Эрик с сомнением посмотрел на маленький меховой комочек, извивавшийся в его руках, затем буркнул:

— Да, вы правы. Наверное, я отнесу его туда, где нашел.

— Думаю, что ты просто должен это сделать, — согласилась с ним Ганна.

Поднявшись, она пригласила остальных ребят в школу, а в это время Эрик уже пересек школьный двор, унося свою добычу. Вскоре он исчез в густой заросли деревьев. В ожидании его возвращения Ганна нарочно оставила дверь незапертой.

— Его мама не примет его назад, — пробормотал Флетчер Харрис, и Ганна обернулась:

— Может, не примет, но это его единственный шанс выжить. А ты, Флетчер, некрасиво поступал, отнимая у Эрика лисенка.

Виновато потупившись, Флетчер кивнул.

— Я понимаю. Но ведь Эрик не смог бы один выходить его…

— Все равно это не причина для ссоры.

Дети уже расселись по своим местам. В ожидании утренней молитвы, которую им прочитает Джошуа, они склонили головы и сложили руки. Так уже давно было принято в семье Ганны.
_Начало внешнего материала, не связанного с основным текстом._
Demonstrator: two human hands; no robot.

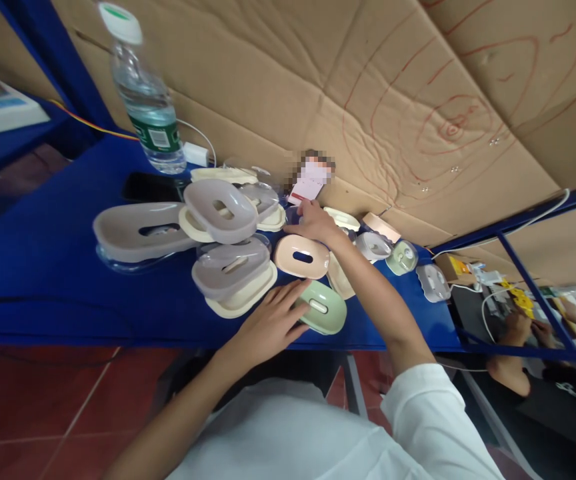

Ее отец настоял на том, чтобы и каждое школьное утро начиналось с молитвы.

— Если появился росток, значит, вырастет и деревце, — любил говорить Джошуа.

Светлые детские лица засияли, когда он предстал перед ними с потертой черной Библией в больших руках.

— Доброе утро, дети Божии, — поприветствовал он их, и они хором ответили ему.

— Доброе утро, Брат Джошуа!

Джошуа окинул их взглядом, как делал это ежедневно, отмечая про себя каждое личико — Флетчер, Иви, Маленькая Птичка, Свен, Фрог, Ребекка, Джессика.

— А где Эрик Рамсон? — спросил он, заметив пустовавшую парту.

Наклонившись к нему, Ганна тихо сказала:

— Он пошел возвратить потерявшегося лисенка матери-лисе.

И Джошуа засиял.

— Эрик — настоящий пастырь, — с гордостью произнес он прислушивающимся к их разговору детям. — А кто еще был таким хорошим пастырем?

Словно выскочившие из-под земли ростки кукурузы, взмыли руки. Каждый в нетерпении хотел поскорее ответить на вопрос проповедника, тряся поднятой рукой. Джошуа растерялся, не зная, кого спросить, а его светло-голубые глаза светились радостью.

— Ну, Маленькая Птичка, — наконец решился он, обращаясь к маленькой девочке, сидящей во втором ряду.

Поднявшись и с чувством собственного достоинства поправив бахрому на одежде из оленьей кожи, она гордо произнесла:

— Иисус! — И с таким же достоинством опустилась на свое место.

— Правильно, — подтвердил Джошуа. — Пока мы ожидаем возвращения Эрика, чтобы начать нашу утреннюю молитву, я почитаю вам отрывки из Библии. Евангелие от Матфея, глава пятая, разделы 3—12.